» **RAW DATA**:
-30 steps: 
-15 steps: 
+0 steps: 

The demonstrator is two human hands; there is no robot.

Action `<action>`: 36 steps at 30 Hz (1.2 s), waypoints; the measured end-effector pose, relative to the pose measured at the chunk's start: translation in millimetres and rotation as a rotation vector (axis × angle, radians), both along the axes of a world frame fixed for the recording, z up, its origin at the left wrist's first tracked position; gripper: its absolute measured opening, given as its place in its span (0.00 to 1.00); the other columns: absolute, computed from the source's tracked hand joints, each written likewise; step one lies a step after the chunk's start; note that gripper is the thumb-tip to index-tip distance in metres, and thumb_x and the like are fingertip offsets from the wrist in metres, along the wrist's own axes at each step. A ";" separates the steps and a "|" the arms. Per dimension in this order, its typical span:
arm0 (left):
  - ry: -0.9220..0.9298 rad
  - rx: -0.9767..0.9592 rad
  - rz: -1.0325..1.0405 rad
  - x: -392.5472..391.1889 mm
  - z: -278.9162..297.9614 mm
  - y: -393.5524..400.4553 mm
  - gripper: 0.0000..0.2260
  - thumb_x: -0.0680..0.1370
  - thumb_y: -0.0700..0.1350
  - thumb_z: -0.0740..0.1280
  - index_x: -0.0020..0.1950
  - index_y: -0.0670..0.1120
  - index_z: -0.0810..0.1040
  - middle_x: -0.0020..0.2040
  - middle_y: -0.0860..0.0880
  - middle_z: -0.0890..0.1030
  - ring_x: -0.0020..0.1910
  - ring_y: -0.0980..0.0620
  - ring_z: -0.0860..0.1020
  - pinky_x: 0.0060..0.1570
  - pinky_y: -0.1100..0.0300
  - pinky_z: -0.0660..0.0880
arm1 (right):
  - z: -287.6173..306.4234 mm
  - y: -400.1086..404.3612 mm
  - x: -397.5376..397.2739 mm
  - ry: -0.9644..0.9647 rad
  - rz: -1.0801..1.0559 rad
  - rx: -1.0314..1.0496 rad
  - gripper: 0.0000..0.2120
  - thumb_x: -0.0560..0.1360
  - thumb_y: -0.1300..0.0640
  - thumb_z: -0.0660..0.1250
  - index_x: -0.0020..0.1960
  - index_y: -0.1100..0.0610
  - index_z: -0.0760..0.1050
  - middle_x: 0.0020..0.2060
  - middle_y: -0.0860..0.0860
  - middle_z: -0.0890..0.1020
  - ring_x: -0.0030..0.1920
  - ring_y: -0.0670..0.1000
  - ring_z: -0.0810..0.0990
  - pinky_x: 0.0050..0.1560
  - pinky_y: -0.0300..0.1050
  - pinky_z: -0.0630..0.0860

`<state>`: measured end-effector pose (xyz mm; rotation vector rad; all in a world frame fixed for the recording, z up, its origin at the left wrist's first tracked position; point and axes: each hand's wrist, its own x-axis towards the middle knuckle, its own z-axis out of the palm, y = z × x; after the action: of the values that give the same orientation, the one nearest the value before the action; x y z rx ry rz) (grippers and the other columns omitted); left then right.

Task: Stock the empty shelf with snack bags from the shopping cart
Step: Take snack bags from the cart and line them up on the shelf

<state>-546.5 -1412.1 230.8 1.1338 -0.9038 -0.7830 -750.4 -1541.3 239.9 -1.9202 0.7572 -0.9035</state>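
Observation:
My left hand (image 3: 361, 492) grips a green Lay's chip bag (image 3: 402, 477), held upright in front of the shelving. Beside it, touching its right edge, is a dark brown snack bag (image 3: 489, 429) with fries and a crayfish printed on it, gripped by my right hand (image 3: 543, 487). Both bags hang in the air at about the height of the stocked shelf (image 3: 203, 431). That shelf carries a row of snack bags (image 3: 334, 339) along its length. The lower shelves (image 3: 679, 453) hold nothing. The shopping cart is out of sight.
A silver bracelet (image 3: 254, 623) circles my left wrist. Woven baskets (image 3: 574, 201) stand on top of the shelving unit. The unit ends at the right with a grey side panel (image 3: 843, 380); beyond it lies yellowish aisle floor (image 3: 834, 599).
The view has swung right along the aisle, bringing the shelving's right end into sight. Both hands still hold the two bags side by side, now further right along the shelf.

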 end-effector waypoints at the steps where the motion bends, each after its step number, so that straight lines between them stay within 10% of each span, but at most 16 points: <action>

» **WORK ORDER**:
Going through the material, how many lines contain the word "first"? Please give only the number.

» **FINISHED TASK**:
2